Approximately one year ago, a criminal indictment against Ousama Naaman was unsealed (see here). The indictment charged Naaman, a dual Canadian and Lebanese national, with violating the FCPA and conspiring to violate the FCPA and commit wire fraud, while acting on behalf of a U.S. public chemical company and its subsidiary in connection with kickback payments to the Iraqi government under the United Nations Oil for Food Program. The indictment also charged Naaman with making payments on behalf of the company to Iraqi Ministry of Oil officials.
Since then, Naaman was extradited to the U.S. and the chemical company was identified as Innospec - which resolved its own FCPA enforcement action in March (see here).

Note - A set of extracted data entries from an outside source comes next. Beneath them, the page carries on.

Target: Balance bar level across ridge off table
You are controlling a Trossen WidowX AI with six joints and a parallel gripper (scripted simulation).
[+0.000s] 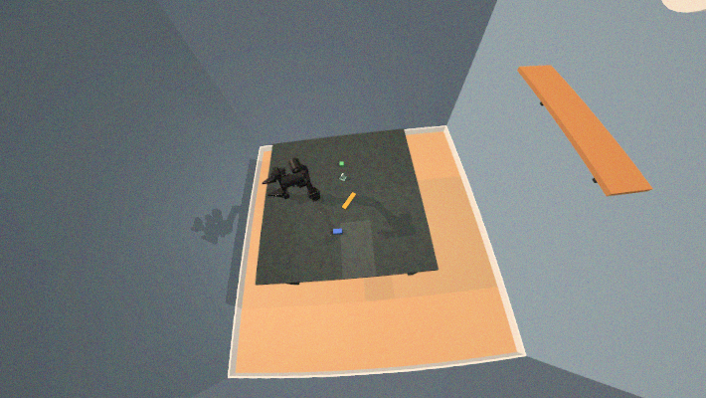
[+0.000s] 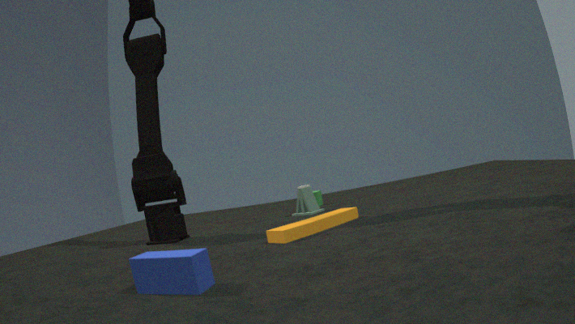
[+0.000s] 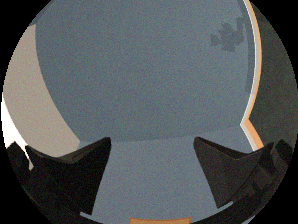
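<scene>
The yellow bar (image 1: 349,200) (image 2: 312,224) lies flat on the dark table (image 1: 298,249) (image 2: 445,243). The ridge (image 1: 343,177) (image 2: 306,200), a small pale green wedge, stands upright just behind the bar and apart from it. My gripper (image 1: 266,181) (image 3: 153,143) is open and empty. It is at the table's left edge, far from the bar, and points out past the edge. The wrist view shows only wall and floor between the fingers. The exterior view shows the arm's lower links (image 2: 147,121) but not the gripper.
A blue block (image 1: 337,231) (image 2: 172,270) lies nearer the front of the table. A small green cube (image 1: 341,163) (image 2: 318,198) sits behind the ridge. The arm's base (image 2: 163,227) stands left of the bar. An orange shelf (image 1: 584,129) hangs on the right wall.
</scene>
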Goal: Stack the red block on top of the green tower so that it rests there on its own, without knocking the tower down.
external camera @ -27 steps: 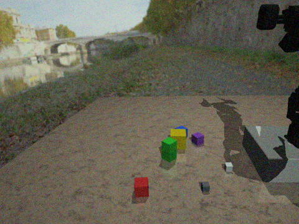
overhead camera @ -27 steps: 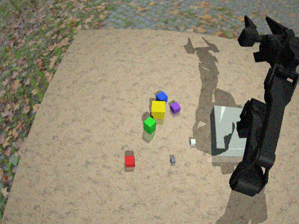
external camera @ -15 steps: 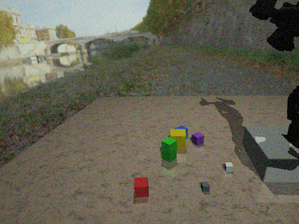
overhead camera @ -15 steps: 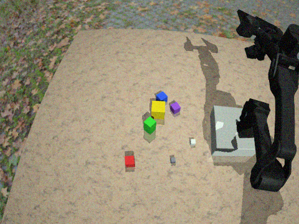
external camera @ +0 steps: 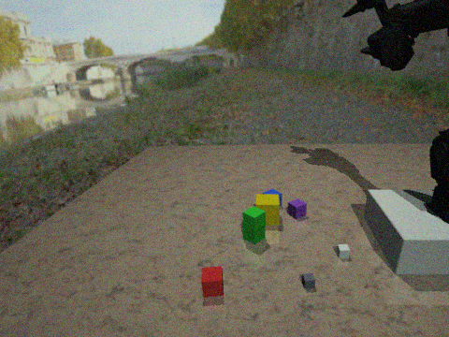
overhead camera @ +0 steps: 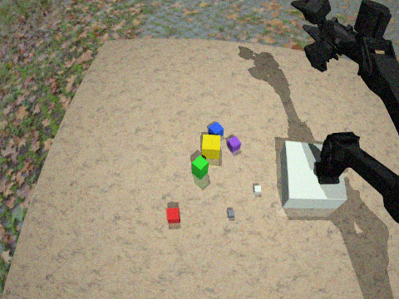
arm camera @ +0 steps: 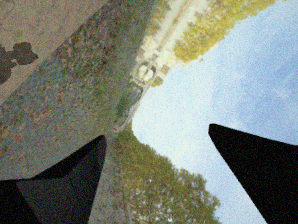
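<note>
The red block sits alone on the tabletop, toward the near edge and a little left of the middle in the top view. Nothing touches it. It looks like a cube, so no long axis will decide how you turn the pincer; its faces seem almost square to the tabletop edges.

The green tower stands upright near the middle of the tabletop, further from the near edge than the red block and slightly to the right of it. The two are apart, with bare surface between them. Just behind the tower is the yellow block, very close to it; I cannot tell if they touch. Behind that are the blue block and the purple block. The white cube and the grey cube lie to the right of the red block, toward the white base.

The pincer is high above the far right corner, well away from everything. Its fingers stand wide and hold nothing. In the wrist view you see only sky, trees and a little tabletop between the fingers, so it does not point at the blocks now.

From the pincer, the red block lies diagonally across the tabletop, toward the near left, and far below. I judge that the task is not yet started: you must first bring the pincer down over the red block. The tower and its neighbours lie roughly along this diagonal, so a high approach seems safer.
</note>
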Controlling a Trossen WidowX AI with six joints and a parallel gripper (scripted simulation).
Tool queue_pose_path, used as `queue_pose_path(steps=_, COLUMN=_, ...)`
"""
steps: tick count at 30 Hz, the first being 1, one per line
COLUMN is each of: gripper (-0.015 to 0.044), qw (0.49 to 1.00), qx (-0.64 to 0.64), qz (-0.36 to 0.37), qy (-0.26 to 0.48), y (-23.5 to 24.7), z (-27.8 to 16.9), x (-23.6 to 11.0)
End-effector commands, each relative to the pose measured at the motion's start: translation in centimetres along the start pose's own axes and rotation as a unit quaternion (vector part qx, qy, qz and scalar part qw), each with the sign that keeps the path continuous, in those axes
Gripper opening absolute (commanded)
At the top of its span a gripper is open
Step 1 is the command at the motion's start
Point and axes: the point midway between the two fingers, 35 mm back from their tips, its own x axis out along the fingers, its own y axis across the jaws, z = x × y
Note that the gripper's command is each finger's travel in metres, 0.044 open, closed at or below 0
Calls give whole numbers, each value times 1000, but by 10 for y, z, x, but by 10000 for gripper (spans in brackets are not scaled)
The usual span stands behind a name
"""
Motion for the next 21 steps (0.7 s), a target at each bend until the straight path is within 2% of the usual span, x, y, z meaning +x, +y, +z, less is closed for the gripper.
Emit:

As noted in this DOJ release, last Friday Naaman "pleaded guilty ... to a two-count superseding information filed June 24, 2010, charging him with one count of conspiracy to commit wire fraud, violate the Foreign Corrupt Practices Act (FCPA), and falsify the books and records of a U.S. issuer; and one count of violating the FCPA."
According to the release:
"From 2001 to 2003, acting on behalf of Innospec, Naaman offered and paid 10 percent kickbacks to the then Iraqi government in exchange for five contracts under the OFFP. Naaman negotiated the contracts, including a 10 percent increase in the price to cover the kickback, and routed the funds to Iraqi government accounts in the Middle East. Innospec inflated its prices in contracts approved by the OFFP to cover the cost of the kickbacks. Naaman also admitted that from 2004 to 2008, he paid and promised to pay more than $3 million in bribes, in the form of cash, as well as travel, gifts and entertainment, to officials of the Iraqi Ministry of Oil and the Trade Bank of Iraq to secure sales of tetraethyl lead in Iraq, as well as to secure more favorable exchange rates on the contracts. Naaman provided Innospec with false invoices to support the payments, and those invoices were incorporated into the books and records of Innospec."
For additional coverage of the Naaman plea, see here from Christopher Matthews at Main Justice.
In 1998, the FCPA's antibribery provisions were amended to, among other things, broaden the jurisdictional reach of the statute to prohibit "any person" "while in the territory of the U.S." from making improper payments through "use of the mails or any means or instrumentality of interstate commerce" or from doing "any other act in furtherance" of an improper payment. (see 15 USC 78dd-3(a)). "Any person" is generally defined to include any person other than a U.S. national or any business organization organized under the laws of a foreign nation. (see 15 USC 78dd-3(f)).
In other words ... the FCPA ... it isn't just for Americans.
Ousama Naaman found out the hard way.
Other foreign nationals that have been the focus of FCPA enforcement actions include Jeffrey Tesler and Wojciech Chodan (both U.K. citizens criminally indicted for their roles in the KBR / Halliburton bribery scheme)(see here) and Chrisitan Sapsizian (a French citizen who pleaded guilty to violating the FCPA for his role in a scheme to bribe Costa Rican foreign officials) (see here).